What is being asked: Counting only lines that contain the word "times", state the total for the listing below and nothing else.

Raw data:
+ + + +

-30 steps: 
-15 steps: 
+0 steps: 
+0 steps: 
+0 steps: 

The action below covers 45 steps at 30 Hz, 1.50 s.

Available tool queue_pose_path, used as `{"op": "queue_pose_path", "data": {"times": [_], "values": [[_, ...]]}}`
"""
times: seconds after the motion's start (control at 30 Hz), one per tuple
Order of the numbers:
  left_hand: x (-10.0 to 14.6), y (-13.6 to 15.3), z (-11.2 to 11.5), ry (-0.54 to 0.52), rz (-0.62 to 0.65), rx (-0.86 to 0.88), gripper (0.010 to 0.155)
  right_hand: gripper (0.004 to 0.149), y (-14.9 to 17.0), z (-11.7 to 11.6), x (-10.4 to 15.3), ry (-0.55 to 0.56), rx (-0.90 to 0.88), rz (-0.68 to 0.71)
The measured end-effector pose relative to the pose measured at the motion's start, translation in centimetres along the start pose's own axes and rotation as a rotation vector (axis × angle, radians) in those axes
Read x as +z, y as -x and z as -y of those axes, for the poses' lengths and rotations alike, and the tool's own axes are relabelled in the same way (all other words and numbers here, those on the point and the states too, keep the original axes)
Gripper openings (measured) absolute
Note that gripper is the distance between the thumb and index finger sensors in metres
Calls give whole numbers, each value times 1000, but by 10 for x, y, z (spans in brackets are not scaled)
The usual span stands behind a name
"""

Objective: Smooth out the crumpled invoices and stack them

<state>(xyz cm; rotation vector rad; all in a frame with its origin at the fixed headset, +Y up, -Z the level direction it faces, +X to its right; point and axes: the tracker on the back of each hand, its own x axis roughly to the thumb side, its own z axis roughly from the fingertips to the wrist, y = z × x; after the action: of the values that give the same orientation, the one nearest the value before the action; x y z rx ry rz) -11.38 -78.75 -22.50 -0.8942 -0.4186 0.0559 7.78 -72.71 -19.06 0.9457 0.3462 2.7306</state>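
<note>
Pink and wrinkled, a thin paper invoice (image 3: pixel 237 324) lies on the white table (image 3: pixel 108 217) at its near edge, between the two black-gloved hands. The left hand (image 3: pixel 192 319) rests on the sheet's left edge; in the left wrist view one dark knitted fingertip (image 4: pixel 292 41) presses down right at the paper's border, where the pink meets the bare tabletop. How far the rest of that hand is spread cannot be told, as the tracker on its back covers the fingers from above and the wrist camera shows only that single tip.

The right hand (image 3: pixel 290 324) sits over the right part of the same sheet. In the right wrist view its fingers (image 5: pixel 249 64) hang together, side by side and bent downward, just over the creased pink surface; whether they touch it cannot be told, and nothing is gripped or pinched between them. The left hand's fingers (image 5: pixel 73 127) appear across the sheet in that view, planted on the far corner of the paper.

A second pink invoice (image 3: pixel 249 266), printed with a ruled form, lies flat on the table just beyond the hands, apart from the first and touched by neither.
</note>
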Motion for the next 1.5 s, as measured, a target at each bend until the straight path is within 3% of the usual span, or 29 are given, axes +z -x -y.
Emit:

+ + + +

Written reply: 3